Le point commun de tous ces lieux, c’est la technique répressive
utilisée : l’internement administratif. Il s’agit de priver
quelqu’un de sa liberté non sur la base d’un jugement prononcé
par un tribunal, mais en vertu d’une décision prise par une
autorité administrative. »

« Désormais, nous, et c’est un « nous » collectif, considérons
comme normal le fait d’interner des étrangers en situation irrégulière,
en oubliant complètement que lorsque cette technique a
été utilisée dans l’Algérie coloniale par exemple, les contemporains
la considéraient comme un procédé extraordinaire au
regard du droit commun. Nous assistons aujourd’hui à une
extraordinaire banalisation. À droite comme à gauche (pour ce
qui est de la gauche parlementaire), l’enfermement des étrangers
apparaît comme la solution adéquate. Il existe évidemment
plusieurs désaccords concernant les modalités d’application et le
traitement infligé, mais il existe un consensus sur la technique.
Mais pourquoi estimer normal que, pour le simple fait d’entrer
irrégulièrement sur le territoire national, des hommes et des
femmes puissent être privés de leur liberté ? »

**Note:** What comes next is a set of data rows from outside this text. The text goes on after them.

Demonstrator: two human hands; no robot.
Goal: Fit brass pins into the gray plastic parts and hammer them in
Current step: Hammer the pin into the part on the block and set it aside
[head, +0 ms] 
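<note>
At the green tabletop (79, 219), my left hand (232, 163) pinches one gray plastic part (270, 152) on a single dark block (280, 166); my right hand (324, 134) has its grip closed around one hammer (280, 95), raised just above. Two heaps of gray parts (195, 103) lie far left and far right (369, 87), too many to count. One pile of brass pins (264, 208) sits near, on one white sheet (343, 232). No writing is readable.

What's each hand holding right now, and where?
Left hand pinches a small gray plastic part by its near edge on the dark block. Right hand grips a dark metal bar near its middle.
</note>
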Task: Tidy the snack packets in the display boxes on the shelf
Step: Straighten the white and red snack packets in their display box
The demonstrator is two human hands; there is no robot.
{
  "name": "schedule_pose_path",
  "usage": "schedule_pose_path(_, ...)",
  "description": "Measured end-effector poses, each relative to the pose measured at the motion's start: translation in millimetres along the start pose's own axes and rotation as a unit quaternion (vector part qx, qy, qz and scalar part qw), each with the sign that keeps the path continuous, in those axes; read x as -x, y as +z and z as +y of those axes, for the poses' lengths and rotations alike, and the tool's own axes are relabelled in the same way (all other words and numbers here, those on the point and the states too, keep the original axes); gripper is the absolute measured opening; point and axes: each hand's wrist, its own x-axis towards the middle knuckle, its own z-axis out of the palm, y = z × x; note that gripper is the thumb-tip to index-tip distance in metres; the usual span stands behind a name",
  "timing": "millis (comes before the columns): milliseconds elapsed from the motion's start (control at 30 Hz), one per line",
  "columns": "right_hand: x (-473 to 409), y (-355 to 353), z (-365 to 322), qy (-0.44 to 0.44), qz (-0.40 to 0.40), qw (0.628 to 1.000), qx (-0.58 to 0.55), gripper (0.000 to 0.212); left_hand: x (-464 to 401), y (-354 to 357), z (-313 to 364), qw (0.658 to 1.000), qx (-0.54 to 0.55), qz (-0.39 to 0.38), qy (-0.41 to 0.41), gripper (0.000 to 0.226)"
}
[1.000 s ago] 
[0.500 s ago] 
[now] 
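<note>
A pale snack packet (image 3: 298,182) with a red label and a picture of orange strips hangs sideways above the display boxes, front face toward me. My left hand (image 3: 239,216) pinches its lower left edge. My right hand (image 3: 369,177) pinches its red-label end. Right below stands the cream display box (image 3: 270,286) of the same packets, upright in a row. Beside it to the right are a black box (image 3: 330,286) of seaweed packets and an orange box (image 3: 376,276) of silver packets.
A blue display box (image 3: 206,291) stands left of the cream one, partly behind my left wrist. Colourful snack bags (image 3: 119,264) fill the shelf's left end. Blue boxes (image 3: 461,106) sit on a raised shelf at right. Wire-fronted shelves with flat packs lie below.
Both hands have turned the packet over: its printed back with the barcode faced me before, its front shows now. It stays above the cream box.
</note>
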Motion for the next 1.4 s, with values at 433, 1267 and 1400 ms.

« Ces camps nient assurément un principe de base : il ne
devrait pas être possible de priver quelqu’un de sa liberté en
dehors d’un crime et d’un délit dûment jugé par un tribunal
compétent ! Cela ne signifie pas que les internés sont privés de
tout droit, mais les garanties sont notoirement insuffisantes.
Un état d’exception permanent est mis en place, à l’intérieur
même de l’État de droit, conçu par l’État de droit ! Et qui fonctionne
fondamentalement contre les étrangers en situation irrégulière,
ce qu’une juriste appelle un “état de siège” contre les
étrangers. »

« D’un côté il existe un droit qui institue une sécurité juridique,
pour les nationaux, et de l’autre un droit qui institutionnalise
l’insécurité pour les étrangers en situation irrégulière. Même les
étrangers en situation régulière, en concubinage voire mariés
avec des Français(es), et avec des enfants en France, sont
menacés. Ils ne sont plus sûrs de pouvoir demeurer sur le territoire
français avec la politique initiée par Nicolas Sarkozy. C’est
une insécurité qui porte atteinte à un droit fondamental reconnu
par le Conseil d’État : le droit à mener une vie familiale normale.
 »

• Que dire de la répression de la révolte de Vincennes ?

« Vincennes n’est que le dernier exemple sinistre en date. Ces
violences ne sont pas des faits divers, ces violences ne sont pas
des bavures, ces violences sont structurelles ! Elles sont induites
par la nature même du camp, et par la stigmatisation des étrangers
perçus comme dangereux, et qui même s’ils ne sont pas
totalement dépourvus de droits, ne disposent que de prérogatives
minimales. »

« Ajoutez à cela des forces de police qui savent qu’elles opèrent
dans des lieux globalement soustraits aux contrôles, la violence
devient un phénomène banal et courant dans ces centres de
rétention. Les événements de Vincennes n’ont donc rien d’exceptionnel
concernant la violence, la nouveauté, on la trouve
dans les mouvements de protestation qui ont suivis, ainsi
qu’une petite opération politicienne tendant à faire croire que la
police et le gouvernement menaient une politique de transparence
en la matière. »

« Il faut rappeler qu’une seule association peut pénétrer dans les
centres : la CIMADE (Comité intermouvements auprès des
évacués). Si le gouvernement veut aller jusqu’au bout, il faudrait
commencer par autoriser toutes les associations qui défendent
les droits de l’homme à entrer dans ces camps. »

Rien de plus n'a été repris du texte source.